* [Records provided]:
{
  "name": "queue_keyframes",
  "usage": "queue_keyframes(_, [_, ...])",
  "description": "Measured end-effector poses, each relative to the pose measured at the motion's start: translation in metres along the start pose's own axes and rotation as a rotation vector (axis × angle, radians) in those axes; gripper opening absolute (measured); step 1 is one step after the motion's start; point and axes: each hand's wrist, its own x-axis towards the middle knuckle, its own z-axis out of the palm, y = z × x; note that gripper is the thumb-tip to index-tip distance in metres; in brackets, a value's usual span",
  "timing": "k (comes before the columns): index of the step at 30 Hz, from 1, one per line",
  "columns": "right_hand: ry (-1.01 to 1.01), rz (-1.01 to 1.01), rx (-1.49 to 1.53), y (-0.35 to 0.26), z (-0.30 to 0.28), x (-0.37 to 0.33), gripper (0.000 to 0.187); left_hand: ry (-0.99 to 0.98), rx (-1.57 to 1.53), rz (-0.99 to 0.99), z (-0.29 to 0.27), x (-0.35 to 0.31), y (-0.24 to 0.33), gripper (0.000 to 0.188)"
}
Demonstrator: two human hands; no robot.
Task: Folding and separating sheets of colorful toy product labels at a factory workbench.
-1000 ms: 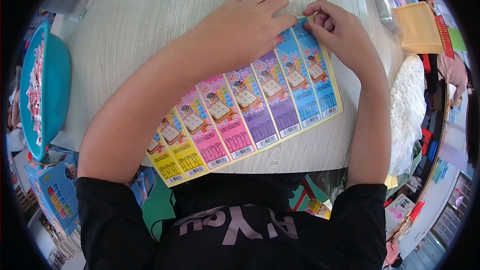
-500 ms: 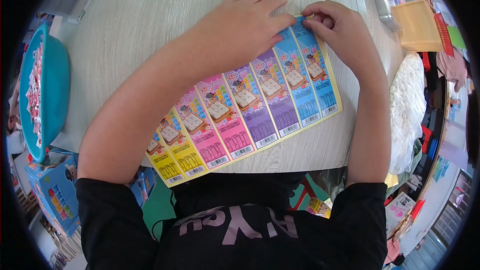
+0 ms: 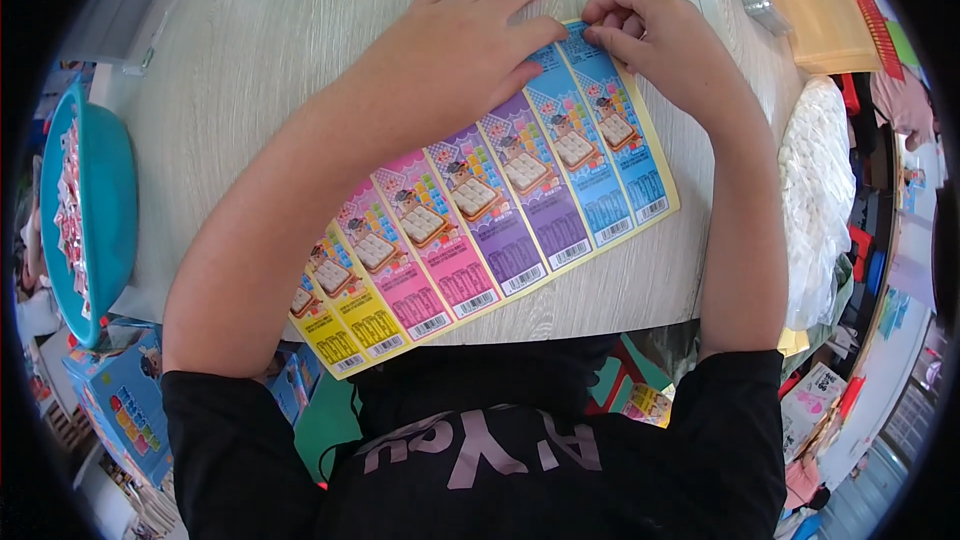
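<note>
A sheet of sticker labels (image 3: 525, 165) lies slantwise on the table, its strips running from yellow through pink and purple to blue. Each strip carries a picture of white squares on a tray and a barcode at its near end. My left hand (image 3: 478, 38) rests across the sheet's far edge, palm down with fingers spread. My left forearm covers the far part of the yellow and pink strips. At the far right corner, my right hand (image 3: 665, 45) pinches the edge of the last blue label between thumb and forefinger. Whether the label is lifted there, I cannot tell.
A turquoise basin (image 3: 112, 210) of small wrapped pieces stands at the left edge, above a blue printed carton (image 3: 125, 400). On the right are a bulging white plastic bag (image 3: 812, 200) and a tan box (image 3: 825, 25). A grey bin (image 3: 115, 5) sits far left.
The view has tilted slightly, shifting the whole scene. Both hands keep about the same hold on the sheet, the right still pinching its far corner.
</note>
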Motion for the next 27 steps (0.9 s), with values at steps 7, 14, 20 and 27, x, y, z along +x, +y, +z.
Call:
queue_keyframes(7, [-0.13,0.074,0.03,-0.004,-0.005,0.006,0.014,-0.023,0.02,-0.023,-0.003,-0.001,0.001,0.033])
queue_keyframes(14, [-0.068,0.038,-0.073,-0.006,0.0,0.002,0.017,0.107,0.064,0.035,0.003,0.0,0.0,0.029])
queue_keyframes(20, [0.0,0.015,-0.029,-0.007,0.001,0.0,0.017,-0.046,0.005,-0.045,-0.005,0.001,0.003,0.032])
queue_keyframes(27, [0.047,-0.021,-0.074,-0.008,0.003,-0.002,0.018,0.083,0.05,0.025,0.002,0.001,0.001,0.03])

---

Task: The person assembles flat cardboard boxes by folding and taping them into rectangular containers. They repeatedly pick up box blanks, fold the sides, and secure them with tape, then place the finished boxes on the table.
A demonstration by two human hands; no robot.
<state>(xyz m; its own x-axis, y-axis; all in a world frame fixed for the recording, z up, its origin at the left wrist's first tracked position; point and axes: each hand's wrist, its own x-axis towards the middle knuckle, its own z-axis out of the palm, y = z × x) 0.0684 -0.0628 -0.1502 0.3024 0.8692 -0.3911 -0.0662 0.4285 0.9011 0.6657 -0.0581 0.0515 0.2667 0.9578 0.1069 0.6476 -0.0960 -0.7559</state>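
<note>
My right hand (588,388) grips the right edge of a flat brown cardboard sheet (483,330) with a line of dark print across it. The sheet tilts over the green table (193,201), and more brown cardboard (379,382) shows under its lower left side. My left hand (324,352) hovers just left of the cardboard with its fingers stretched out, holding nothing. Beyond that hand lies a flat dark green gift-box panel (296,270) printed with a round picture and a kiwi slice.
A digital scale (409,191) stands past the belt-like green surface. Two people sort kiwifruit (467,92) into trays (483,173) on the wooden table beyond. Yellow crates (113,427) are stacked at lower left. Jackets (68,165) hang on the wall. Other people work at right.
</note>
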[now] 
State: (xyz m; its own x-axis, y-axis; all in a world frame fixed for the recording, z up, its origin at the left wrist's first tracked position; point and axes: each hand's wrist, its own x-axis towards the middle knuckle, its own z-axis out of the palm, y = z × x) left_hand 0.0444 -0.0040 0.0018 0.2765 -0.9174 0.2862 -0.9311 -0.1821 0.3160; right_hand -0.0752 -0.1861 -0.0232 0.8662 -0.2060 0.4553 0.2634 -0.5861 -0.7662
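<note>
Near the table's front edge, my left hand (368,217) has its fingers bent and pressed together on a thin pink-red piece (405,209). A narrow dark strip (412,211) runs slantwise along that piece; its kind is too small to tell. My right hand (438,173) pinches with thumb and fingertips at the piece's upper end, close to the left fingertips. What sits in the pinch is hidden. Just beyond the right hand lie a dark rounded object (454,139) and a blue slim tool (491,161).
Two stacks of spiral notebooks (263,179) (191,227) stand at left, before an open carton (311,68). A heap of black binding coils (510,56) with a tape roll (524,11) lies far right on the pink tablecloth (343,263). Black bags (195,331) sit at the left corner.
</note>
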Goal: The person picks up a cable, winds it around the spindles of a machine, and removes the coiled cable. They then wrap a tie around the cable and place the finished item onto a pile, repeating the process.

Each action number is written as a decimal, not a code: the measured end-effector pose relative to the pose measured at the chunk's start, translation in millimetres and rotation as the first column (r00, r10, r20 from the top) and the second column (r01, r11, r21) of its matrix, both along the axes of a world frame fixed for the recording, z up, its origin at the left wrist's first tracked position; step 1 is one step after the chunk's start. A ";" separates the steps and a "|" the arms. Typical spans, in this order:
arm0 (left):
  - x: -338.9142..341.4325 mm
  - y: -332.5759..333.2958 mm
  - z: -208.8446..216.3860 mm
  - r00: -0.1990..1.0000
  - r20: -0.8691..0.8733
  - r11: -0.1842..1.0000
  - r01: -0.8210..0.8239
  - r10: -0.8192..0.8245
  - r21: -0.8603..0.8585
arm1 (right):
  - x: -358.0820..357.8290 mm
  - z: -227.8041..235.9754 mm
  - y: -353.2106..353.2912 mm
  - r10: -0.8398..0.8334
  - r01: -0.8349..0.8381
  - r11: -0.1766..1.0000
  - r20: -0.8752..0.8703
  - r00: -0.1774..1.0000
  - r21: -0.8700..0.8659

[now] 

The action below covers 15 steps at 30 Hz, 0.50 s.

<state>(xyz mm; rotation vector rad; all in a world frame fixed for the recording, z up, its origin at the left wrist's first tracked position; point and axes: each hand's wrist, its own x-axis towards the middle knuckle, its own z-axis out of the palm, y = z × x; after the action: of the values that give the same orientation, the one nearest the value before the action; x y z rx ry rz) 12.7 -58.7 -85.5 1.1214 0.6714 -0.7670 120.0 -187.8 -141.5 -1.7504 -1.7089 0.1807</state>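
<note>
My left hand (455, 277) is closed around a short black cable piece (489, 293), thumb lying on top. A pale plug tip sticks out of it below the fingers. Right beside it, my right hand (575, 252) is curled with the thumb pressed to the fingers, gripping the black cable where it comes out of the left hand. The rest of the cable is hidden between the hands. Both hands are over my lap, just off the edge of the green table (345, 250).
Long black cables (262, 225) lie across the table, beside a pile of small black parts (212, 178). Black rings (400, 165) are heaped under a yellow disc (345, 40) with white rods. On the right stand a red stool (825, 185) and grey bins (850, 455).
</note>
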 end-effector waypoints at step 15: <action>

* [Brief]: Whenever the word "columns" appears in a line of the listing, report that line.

* [Solution to this exercise]:
  "timing": "k (comes before the columns): index of the step at 30 Hz, from 1, one per line",
  "columns": "right_hand: ry (-1.01 to 1.01), rz (-1.01 to 1.01), rx (-1.49 to 1.53), y (-0.35 to 0.26), z (-0.30 to 0.28), x (-0.37 to 0.33), gripper (0.000 to 0.187); left_hand: ry (-0.99 to 0.98), rx (-1.57 to 1.53), rz (-0.99 to 0.99), z (-0.29 to 0.27), x (-0.35 to 0.31), y (-0.24 to 0.33), gripper (0.000 to 0.188)"

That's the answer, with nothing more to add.